May I have, exactly as written, the line containing "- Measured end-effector" and every line after it through the end of the listing below, and nothing else?
•••••
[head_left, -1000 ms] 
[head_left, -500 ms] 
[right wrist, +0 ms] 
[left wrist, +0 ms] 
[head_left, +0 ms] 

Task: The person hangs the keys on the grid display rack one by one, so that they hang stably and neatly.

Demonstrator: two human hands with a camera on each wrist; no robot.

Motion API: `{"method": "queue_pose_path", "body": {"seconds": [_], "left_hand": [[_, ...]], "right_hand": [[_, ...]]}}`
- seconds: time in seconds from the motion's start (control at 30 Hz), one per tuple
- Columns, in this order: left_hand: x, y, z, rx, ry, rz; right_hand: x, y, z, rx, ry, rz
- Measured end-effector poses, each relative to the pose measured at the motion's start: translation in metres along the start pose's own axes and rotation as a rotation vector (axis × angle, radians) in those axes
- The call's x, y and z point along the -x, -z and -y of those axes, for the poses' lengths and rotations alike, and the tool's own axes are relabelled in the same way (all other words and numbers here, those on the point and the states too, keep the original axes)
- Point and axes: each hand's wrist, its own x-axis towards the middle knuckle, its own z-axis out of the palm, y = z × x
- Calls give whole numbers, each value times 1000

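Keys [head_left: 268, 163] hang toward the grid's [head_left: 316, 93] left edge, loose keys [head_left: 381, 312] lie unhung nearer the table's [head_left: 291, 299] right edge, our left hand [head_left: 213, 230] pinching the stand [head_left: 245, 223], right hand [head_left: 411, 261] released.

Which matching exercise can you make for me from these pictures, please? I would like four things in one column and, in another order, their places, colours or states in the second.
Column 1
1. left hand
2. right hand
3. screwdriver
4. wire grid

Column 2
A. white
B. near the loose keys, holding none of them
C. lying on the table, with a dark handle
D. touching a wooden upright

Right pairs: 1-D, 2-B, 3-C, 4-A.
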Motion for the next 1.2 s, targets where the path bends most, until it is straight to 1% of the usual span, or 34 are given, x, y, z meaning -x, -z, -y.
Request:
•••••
Result of the exercise:
- Measured end-effector poses, each relative to the pose measured at the motion's start: translation in metres along the start pose's own axes and rotation as a rotation vector (axis × angle, radians) in those axes
- The call's x, y and z point along the -x, -z and -y of those axes, for the poses' lengths and rotations alike, and the tool's own axes are relabelled in the same way (all other words and numbers here, those on the point and the states too, keep the original axes)
- Point and axes: each hand's wrist, its own x-axis towards the middle knuckle, its own z-axis out of the palm, y = z × x
- Calls give whole numbers, each value times 1000

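Keys [head_left: 268, 163] hang toward the grid's [head_left: 316, 93] left edge, loose keys [head_left: 381, 312] lie unhung nearer the table's [head_left: 291, 299] right edge, our left hand [head_left: 213, 230] pinching the stand [head_left: 245, 223], right hand [head_left: 411, 261] released.

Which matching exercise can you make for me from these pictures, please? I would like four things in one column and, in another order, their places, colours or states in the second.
Column 1
1. left hand
2. right hand
3. screwdriver
4. wire grid

Column 2
A. white
B. near the loose keys, holding none of them
C. lying on the table, with a dark handle
D. touching a wooden upright

Right pairs: 1-D, 2-B, 3-C, 4-A.
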Motion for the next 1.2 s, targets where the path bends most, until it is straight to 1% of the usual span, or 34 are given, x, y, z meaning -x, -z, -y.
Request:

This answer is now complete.